Thursday, September 9, 2010

Communications - Email a good choice?

How do you communicate with the members/donors to your Friends group?  What type of communication do they receive. Sit down with your Board and look at the number of times the Board has communicated with each member during the last year. You may be quite surprised at the level of your communication.

What would be a type of communication? From a Friends newsletter, to a request for renewal of their membership, a year end thank you note, a phone call to say thank you, or an invite to a special event. Each of these counts as to a communication.

Today there is email. Wow,it is quick;and informal too. While it may be quick, once you hit the send button it's pretty much over. I've received interboard communications with lots of typos, run on sentances and all those items we learned not to do. You can't explain yourself out of it. Remember this communication is a representation of the your Friends group. Your member may feel slighted that the communication wasn't professional. Make sure someone that isn't close to the topic reads the email out loud before you send it.

We can blast out a news item. It's cheap, it's easy. Let's make sure that you have the member's permission. You say permission - why yes. The member receiving the email may enjoy this particular topic, another member may toss it out. Using an appropriate email service that allows the member to select the topics that you send is getting their permission. This allows you to send a last minute word about a program that could be interesting to a particular group of members. Example - member indicates he/she would likeinformation on children's and teen programs. Another member is interested in advocacy only. A great book on on this topic is, Seth Godin's Permission Marketing it is a great read. Check it out.

When your group is determining whether or not to use email to communicate with members, you need to get a privacy policy and adhere to it.
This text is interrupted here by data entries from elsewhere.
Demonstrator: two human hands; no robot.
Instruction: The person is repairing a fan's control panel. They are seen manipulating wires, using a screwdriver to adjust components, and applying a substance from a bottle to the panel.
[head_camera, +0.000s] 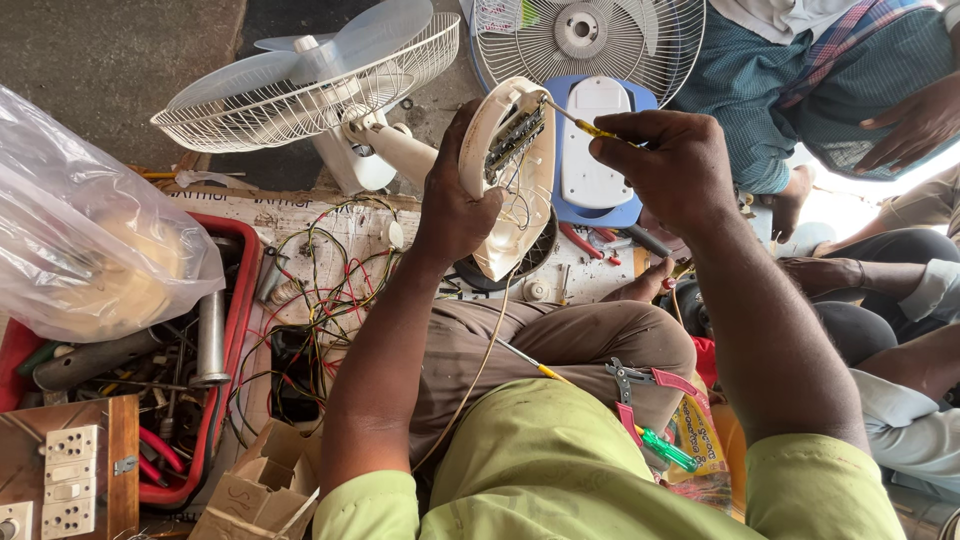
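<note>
We steady the cream fan base (510, 190) in our clamped left hand (455, 205) while our right hand (665, 165) pinches a yellow screwdriver (585, 125) (tip seemingly on its circuit board (513, 140)), needing steady turning pressure next.

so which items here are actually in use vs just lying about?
In use:
left hand holding cream fan housing
right hand with yellow screwdriver

Lying about:
fan head with blades
red tool tray
wire tangle
pliers
green screwdriver
switchboard
plastic bag
</note>
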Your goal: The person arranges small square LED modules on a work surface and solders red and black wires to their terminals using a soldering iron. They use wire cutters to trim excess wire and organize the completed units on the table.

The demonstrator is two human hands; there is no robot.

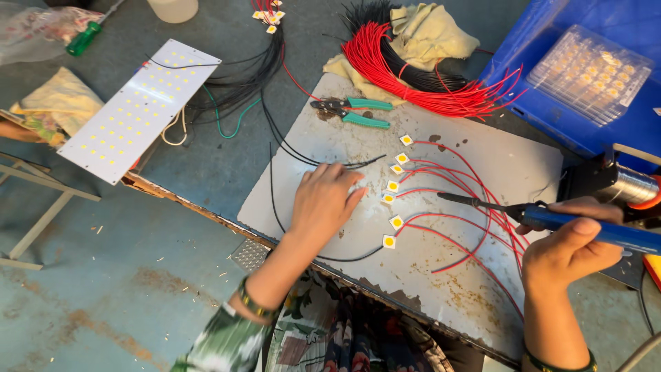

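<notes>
My left hand (323, 200) rests palm down on a grey metal plate (509, 165), fingertips touching thin black wires (303, 155) and close to a row of small white square LED chips (392, 186) with yellow centres, each joined to a red wire (468, 227). My right hand (568, 248) grips the blue handle of a soldering iron (523, 210); its dark tip points left, toward the chips, a little above the red wires.
Green-handled pliers (354, 114) lie at the plate's far edge. A bundle of red and black wires (406, 69) sits on a yellow cloth. A white LED panel (141, 110) lies at left, a blue bin (585, 76) with a clear tray at right, a solder spool (630, 186) beside it.
</notes>
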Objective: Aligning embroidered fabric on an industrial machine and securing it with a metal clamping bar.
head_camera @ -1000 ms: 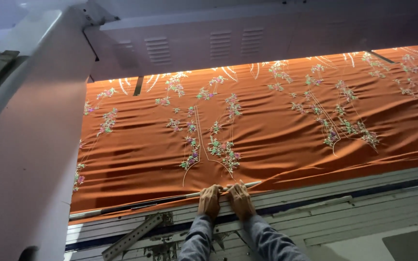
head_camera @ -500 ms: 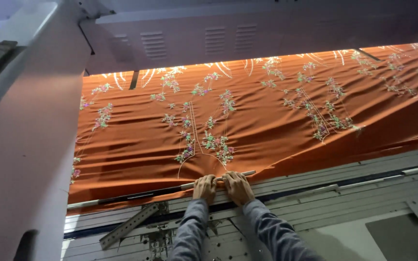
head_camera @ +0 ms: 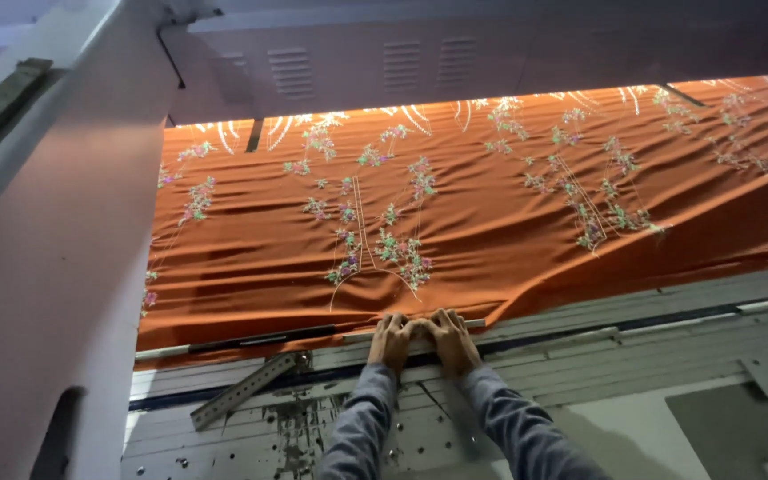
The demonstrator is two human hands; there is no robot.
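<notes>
A wide orange cloth [head_camera: 491,240] with embroidered flower sprigs lies wrinkled across the bed of a large machine. My left hand [head_camera: 391,340] and my right hand [head_camera: 452,339] sit side by side at the cloth's near edge, fingers curled down on the hem where it meets a long metal clamp bar [head_camera: 260,339]. Both hands press and pinch the cloth edge against the grey frame rail [head_camera: 633,331]. Grey sleeves cover my forearms.
A pale machine housing [head_camera: 55,258] rises on the left, and a grey vented cover [head_camera: 420,62] spans above the cloth. A perforated metal strip [head_camera: 244,389] lies slanted on the scuffed frame below. Grey panels [head_camera: 740,418] fill the lower right.
The view has shifted slightly; my hands have stayed together at the cloth's near edge, and the cloth bulges up more just right of them.
</notes>
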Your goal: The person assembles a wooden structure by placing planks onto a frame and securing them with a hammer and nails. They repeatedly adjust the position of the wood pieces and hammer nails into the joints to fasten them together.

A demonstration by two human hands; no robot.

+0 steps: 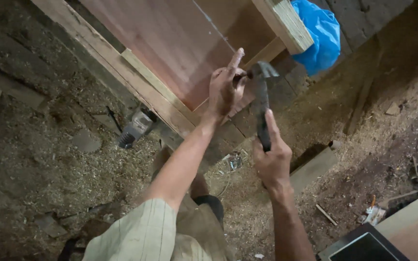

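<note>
Evidently top-heavy and rigid, the dark steel claw hammer (261,104) is being clamped low on its handle by the right hand (272,162), while the left hand (224,87) is pinching something too small to identify against the reddish plywood panel (170,43).

- I'm in a rough carpentry workshop; pale sawdust and shavings (39,159) cover the dirt floor;
- scattered timber offcuts (313,169) lie about; a reddish plywood panel in a raw wooden frame (170,43) leans nearby.
</note>
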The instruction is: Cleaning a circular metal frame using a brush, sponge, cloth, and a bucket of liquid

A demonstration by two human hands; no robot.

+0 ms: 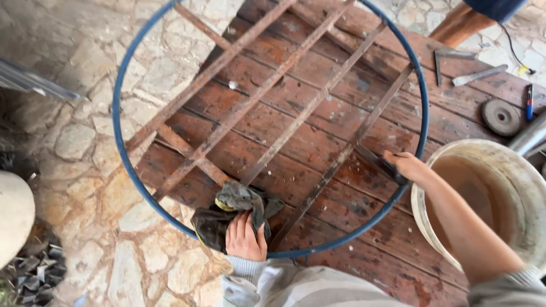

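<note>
My left hand (245,237) presses a soft rag (227,219) flat, low in the frame. My right hand (405,165) grips the stiff, rusty, heavy-looking frame (310,108) near its blue hoop (116,122).

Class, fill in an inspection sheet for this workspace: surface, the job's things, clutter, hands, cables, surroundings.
Surface: worn red wooden table, paint flaking.
Job's things: blue round hoop with rusty metal bars welded across; dark rag on the hoop's near edge.
Clutter: grinding disc, metal square, red-and-blue pen, white bucket.
Hands: left hand presses the rag; right hand grips a dark tool against the hoop.
Cables: black cable at far right.
Surroundings: stone paving, scrap pile.
</note>
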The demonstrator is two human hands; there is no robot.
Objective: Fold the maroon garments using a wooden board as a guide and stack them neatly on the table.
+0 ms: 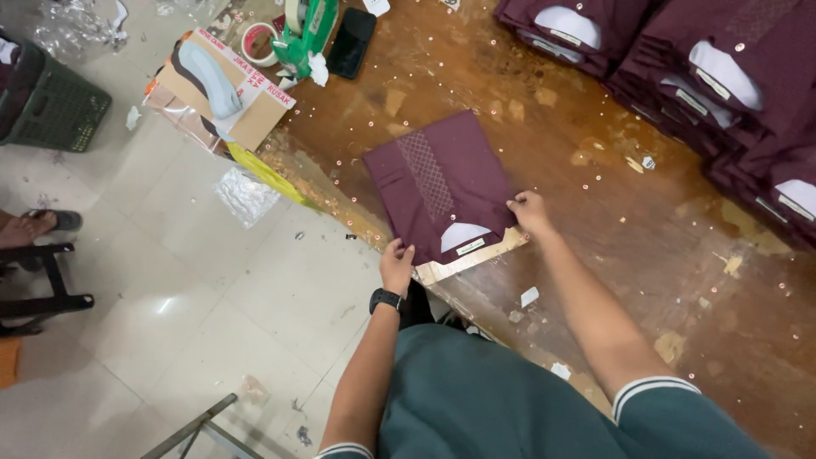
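Observation:
A folded maroon shirt (438, 183) with a patterned strip down its front and a white collar insert lies on a worn wooden table (595, 212), resting on a cardboard sheet (476, 257) that sticks out under its near end. My left hand (396, 262) grips the shirt's near left corner at the table's edge. My right hand (530, 211) holds the near right corner by the collar. A black watch (386, 299) sits on my left wrist.
Stacks of folded maroon shirts (714, 76) fill the table's far right. A cardboard box (223, 89), tape rolls (257, 42), a green bag (308, 34) and a black phone (352, 42) sit at the far left. A dark basket (47, 106) and a chair (38, 285) stand on the tiled floor.

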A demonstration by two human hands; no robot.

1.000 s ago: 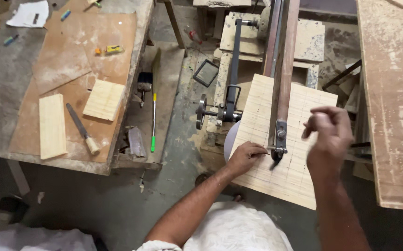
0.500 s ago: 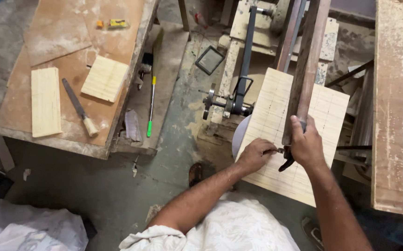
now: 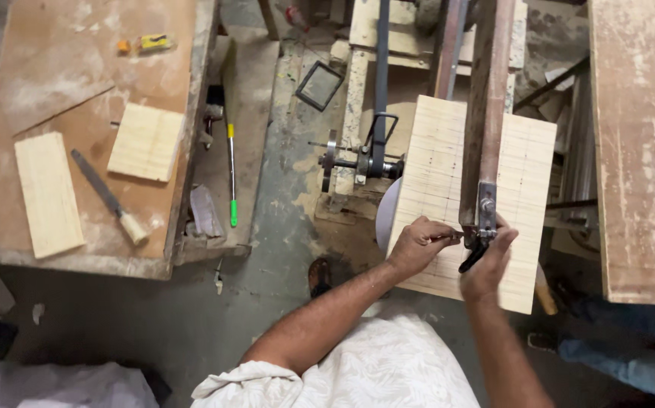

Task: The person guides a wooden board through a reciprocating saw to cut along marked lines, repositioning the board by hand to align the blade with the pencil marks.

There are plenty places on the web where you can find examples. This is an important policy that the Board should have. Once you have it, post it on your web pages or web site. In the same vein, your email should be addressed to only one person. Listing lots of email addresses in the "TO" box isn't keeping their email private.

Ending and email should be addressed from a person since we are speaking to our members. Leave information like, phone number to call, website address, link to the privacy policy and what I call a tag line. A tag line could be "Celebrating 50 years of service to our Library", another one could change with the time of year -"Book Sale is on Saturday, December 12, at 9am - see you there". At the bottom of the email, there should be a place to "opt out" of the email.

If you decide that your organization wishes to use email to communicate with members, remember it is only one method.  An email will not substitue for a hand written thank you card. Good use of email can assist the Board in creating and serving your membership, thereby creating a closer community.